Problem to solve:
Without the pictures, can you quote each line below exactly?

Data extract:
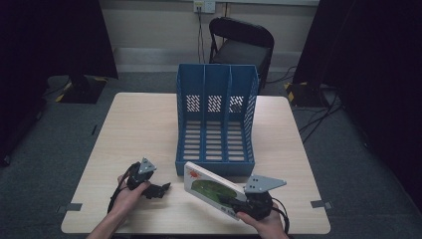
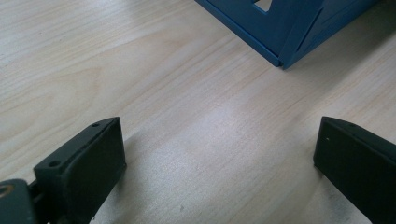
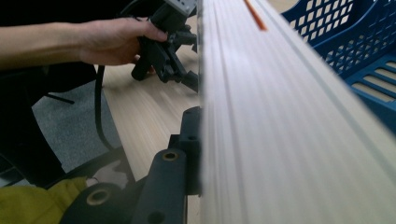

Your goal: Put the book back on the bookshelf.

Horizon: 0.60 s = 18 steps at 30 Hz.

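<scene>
right gripper (image 1: pixel 234 203) clamps the picture book (image 1: pixel 211 189), which slants toward its 10 o'clock; left gripper (image 1: pixel 161 189) stands wide, empty.

We see a light wooden table (image 1: pixel 139 129) with rounded corners, standing on grey carpet (image 1: pixel 348 164). On it sits a blue three-compartment file rack (image 1: pixel 217 117), set toward the far middle, open fronts facing us. Grey tape tabs (image 1: pixel 69 207) mark the near corners. The wood near the rack's corner lies bare.
</scene>
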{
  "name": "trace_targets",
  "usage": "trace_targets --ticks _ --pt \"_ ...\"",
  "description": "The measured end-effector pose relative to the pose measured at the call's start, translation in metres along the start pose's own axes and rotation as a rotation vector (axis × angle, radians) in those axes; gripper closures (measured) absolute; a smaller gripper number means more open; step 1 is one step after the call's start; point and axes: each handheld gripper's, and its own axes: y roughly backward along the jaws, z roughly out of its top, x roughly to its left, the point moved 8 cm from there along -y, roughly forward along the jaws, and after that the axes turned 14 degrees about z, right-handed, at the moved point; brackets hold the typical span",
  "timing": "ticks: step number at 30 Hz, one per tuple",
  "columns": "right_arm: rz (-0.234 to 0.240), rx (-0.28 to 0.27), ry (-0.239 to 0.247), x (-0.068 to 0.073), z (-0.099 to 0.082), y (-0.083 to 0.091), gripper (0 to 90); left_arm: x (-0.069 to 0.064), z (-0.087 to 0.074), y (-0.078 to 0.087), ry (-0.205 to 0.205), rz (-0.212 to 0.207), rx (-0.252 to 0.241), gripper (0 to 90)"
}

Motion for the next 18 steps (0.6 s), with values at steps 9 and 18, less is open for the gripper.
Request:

Reply to the exercise:
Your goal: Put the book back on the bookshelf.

Horizon: 0.60 s = 18 steps at 30 Hz.

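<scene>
right gripper (image 1: pixel 234 203) clamps the picture book (image 1: pixel 211 189), which slants toward its 10 o'clock; left gripper (image 1: pixel 161 189) stands wide, empty.

We see a light wooden table (image 1: pixel 139 129) with rounded corners, standing on grey carpet (image 1: pixel 348 164). On it sits a blue three-compartment file rack (image 1: pixel 217 117), set toward the far middle, open fronts facing us. Grey tape tabs (image 1: pixel 69 207) mark the near corners. The wood near the rack's corner lies bare.
</scene>
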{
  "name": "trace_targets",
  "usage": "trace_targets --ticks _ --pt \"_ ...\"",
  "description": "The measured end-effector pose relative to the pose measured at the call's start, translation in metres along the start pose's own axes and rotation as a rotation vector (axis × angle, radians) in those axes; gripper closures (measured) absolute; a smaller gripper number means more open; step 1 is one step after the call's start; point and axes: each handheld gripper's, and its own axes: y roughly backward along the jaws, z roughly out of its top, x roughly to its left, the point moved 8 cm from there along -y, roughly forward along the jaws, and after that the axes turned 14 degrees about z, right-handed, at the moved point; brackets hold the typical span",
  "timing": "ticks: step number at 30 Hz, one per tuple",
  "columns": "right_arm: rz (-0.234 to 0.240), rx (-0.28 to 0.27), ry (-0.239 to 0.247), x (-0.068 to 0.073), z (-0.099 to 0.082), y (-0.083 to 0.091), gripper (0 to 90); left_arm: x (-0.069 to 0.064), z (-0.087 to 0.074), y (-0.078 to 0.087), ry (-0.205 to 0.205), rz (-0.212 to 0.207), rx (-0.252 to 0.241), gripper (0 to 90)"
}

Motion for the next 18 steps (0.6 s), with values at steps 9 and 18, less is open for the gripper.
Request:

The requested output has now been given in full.